Institute of Perception Studies
Perception is opinion and judgment, based on both cognitive and intuitive understanding. Perception is essential for knowledge, and is a gateway for explorations that are inductive, deductive, as well as intuitive, predictive. The Institute of Perception Studies (IPS) unifies the various aspects of the social, political and cultural, to reveal the underlying disparities that societies across the world have accepted as ‘normal’. Citizens are the inadvertent practitioners of perceptions created by the normative and experiential devices of perception-making of politics and policy, evidenced in the sociological and economic distress. However, distress in the contemporary world is under-explained and less understood because of its normalisation through a shared perception of its inevitability and, therefore, invisibility. The main objective of IPS research has been to unravel ‘new distress’ through a redefinition that makes the concept as well as the solutions more inclusive.
Distress understood only through economics neglects a far more wide-spread and insidious version that has come to represent the state of developing democracies like India. While poverty and deprivation may be examples of direct distress, there is an indirect distress prevalent as discontent in society that remains uncharted and, therefore, unaddressed. Even the expression of discontent, notably through the anti-incumbent vote, does not address the indirect distress with the same alacrity and commitment as financial distress of the markets, industry or banks is tackled. Further, such indirect distress is often dismissed by compartmentalizing it within a community or a sector, which assists in diminishing its severity in perception and reach. As a result, the direct distress of corporations and industry has a better chance of recovery than individual distress of citizens when it is reversible, until the long-term neglect changes lives irreversibly and irreparably. The objectives of IPS are the following: One, to redefine distress in Indian democracy beyond its perception. Two, to demarcate different kinds of indirect distress. Three, to find methodologies of distress. Four, to identify interventions that can reverse distress.

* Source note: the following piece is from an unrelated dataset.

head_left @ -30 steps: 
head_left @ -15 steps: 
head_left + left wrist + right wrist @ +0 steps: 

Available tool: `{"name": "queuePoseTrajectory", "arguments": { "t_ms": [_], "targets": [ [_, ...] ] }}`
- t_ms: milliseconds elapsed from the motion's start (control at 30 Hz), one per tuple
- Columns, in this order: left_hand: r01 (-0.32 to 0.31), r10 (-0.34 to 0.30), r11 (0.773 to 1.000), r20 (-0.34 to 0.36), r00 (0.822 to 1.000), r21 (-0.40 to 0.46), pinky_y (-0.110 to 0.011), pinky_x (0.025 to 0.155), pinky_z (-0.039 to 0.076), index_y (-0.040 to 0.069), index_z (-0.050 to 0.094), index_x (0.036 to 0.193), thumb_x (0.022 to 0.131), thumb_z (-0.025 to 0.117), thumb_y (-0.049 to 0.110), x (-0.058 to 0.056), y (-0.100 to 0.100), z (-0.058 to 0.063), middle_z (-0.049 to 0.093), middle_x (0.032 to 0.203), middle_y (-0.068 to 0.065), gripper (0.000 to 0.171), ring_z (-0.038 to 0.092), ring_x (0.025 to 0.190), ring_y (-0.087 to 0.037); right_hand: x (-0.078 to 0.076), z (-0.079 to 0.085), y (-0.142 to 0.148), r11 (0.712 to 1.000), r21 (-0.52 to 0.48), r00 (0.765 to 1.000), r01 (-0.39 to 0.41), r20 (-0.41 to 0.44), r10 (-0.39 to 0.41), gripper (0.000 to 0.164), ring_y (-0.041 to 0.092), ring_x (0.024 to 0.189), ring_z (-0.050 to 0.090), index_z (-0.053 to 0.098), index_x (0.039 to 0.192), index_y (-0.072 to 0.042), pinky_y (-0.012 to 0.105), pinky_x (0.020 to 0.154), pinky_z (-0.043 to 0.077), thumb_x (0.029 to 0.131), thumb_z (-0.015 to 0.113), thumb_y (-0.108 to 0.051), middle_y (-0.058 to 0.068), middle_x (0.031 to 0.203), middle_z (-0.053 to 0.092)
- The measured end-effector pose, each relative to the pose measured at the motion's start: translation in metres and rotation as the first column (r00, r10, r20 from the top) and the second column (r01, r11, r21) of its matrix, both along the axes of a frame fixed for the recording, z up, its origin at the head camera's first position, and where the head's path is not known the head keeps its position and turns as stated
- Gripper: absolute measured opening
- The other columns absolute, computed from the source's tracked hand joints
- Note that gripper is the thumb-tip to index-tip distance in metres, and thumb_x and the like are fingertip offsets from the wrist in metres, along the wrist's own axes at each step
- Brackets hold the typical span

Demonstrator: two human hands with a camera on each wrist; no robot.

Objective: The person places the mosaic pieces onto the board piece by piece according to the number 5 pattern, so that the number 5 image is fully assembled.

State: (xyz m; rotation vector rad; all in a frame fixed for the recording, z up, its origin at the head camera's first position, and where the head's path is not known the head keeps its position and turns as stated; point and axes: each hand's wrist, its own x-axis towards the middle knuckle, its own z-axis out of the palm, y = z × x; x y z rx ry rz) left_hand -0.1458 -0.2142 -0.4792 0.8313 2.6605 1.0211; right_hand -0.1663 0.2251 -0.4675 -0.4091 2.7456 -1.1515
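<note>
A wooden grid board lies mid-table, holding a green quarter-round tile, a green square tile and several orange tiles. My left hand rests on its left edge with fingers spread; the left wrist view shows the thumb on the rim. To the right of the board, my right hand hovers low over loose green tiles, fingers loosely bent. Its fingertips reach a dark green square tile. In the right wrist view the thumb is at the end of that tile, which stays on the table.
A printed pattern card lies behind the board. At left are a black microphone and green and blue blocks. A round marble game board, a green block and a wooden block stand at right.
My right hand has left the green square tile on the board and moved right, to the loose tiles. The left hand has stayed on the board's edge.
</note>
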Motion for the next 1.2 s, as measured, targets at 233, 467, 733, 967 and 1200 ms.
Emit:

Before redefining distress, there is a need to examine how even the present definition of financial distress represents only a selective interpretation of it. Distress is relatively easy to define monetarily as it is inherently visible and, therefore, measureable. However, the following few aspects will take a deeper look at the way distress is understood.
Financial distress represents a degradation in income, saving, spending, repayment and general financial status. The individual may no longer be able to meet demands of life based on necessity, or aspiration, and severely impact his/her growth, investment and activities like asset-building. Unaddressed economic distress among a majority of individuals of a community, or sector may lead to financial collapse, as the recent economic history of the world has shown. The ‘recovery,’ as it is often termed, is also measured in financial terms, through the improvement in the condition of the individual, mainly through expenditure rather than income. It is understood, especially in broad terms, that the expenditure of a certain nature represents surplus income or assured income. This narrative fits sales figures of FMCGs, housing, luxury goods, entertainment, etc., which increase when the individual is able to plan and invest in possessions that he or she can do without.
However, perception plays a crucial role in the masking indirect distress. For example, as the 2008 US sub-prime crises proved, not all expenditure is healthy and not all consumer goods are bought by individuals with surplus income. The sales statistics of housing, for instance, are no proof for absence of distress. Similarly, the statistics that 50 percent of all motorcycles in India are bought in rural areas does not point to the lack of rural distress in the country. The distress that hides behind loans taken for soft goods like computers may be invisibilised also through high repayment rates, which may not reveal the difficult conditions under which the loans were repaid. The debt and distress surveys typically do not go beyond defaults and repayments. The circumstantial distress of the debtors is not always manifest in such figures and may lead to long-term irreversible impact on their lives through choices they have to make.
The question, therefore, is what is distress? Distress may be defined as a diminished state of the individual in which he/she must survive without choice. Such distress is marked by being more experiential rather than empirical and may or may not be demonstrable as caused due to one or two causes. Thus, it may be considered preliminarily as an indirect distress that defies observation and reportage. Indirect distress may be of four different kinds. One, distress may be caused due to the economic state of an individual. Two, distress may be the mental/physical state of the individual. Three, distress may be the political condition of the individual. Four, distress may be the cultural and social position of the individual.
To restrict the understanding of distress to any specific categorization would be to relegate other kinds of distress. A positivist approach towards the study of distress may not be comprehensive, and once again, relay on the structural framework of statistics. An interpretative methodology may be the only way in which distress can be entirely understood, and even addressed.